*** Opening Entries shown ***

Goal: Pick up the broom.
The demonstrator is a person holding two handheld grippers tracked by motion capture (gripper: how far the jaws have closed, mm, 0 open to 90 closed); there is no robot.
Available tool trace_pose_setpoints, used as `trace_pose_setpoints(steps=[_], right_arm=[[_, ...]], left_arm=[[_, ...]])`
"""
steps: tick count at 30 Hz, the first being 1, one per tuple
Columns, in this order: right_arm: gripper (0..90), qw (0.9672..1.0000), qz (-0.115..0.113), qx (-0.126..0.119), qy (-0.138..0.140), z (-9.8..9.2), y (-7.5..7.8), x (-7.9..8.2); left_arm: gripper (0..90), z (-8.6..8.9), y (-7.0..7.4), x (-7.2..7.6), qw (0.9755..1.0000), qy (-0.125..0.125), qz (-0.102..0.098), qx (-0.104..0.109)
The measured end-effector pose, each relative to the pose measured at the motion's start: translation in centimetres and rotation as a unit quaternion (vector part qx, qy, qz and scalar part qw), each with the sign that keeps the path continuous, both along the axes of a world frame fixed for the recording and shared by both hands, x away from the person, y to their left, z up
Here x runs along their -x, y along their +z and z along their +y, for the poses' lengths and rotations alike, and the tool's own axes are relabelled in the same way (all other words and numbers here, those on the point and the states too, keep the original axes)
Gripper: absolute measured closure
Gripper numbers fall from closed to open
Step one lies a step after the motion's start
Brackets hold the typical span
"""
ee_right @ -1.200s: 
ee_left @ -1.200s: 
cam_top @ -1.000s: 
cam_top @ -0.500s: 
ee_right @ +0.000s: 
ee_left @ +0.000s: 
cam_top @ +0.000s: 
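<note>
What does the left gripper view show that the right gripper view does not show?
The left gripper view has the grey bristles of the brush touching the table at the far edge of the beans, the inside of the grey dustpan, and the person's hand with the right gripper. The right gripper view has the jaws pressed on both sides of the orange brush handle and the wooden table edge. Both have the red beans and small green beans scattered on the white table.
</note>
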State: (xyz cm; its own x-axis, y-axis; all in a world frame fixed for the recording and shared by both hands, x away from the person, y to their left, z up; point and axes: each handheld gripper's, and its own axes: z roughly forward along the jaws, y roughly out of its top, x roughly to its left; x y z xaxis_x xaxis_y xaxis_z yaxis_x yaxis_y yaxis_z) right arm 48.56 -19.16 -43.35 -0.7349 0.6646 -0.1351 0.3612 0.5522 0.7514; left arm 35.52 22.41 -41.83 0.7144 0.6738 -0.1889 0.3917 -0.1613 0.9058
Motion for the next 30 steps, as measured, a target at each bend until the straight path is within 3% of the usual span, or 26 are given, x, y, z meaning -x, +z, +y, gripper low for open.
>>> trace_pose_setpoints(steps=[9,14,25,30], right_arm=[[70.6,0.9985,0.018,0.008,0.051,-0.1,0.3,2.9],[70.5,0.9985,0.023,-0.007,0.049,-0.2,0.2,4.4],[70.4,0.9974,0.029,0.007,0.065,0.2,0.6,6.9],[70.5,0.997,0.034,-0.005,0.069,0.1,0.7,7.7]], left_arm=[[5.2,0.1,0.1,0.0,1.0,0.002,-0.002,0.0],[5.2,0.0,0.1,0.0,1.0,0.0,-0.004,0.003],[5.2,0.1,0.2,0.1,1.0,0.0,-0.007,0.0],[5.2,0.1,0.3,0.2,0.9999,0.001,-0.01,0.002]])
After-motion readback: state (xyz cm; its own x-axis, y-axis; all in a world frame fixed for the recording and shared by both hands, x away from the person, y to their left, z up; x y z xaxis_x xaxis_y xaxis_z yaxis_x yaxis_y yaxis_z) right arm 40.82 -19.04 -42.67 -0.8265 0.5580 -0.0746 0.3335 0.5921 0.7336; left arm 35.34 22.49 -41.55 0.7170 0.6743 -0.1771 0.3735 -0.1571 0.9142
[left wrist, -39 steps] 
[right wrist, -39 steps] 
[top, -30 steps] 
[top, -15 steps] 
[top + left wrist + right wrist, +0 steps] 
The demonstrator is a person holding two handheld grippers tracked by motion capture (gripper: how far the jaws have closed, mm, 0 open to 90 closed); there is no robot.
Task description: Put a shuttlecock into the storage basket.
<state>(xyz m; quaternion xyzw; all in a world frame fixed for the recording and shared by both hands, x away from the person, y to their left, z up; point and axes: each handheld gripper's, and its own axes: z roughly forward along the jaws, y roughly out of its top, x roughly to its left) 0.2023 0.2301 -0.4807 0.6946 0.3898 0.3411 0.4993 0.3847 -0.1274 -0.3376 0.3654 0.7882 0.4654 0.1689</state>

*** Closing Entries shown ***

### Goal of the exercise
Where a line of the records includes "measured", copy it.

### Written answer
The measured end-effector pose, each relative to the pose measured at the motion's start: translation in centimetres and rotation as a unit quaternion (vector part qx, qy, qz and scalar part qw), each with the sign that keeps the path continuous, both along the axes of a world frame fixed for the recording and shared by both hands, x away from the person, y to their left, z up
Gripper: absolute measured closure
Motion for the next 30 steps, as measured, a target at each bend until the straight path is within 3% of the usual span, or 26 are given, x, y, z meaning -x, +z, +y, gripper low for open.

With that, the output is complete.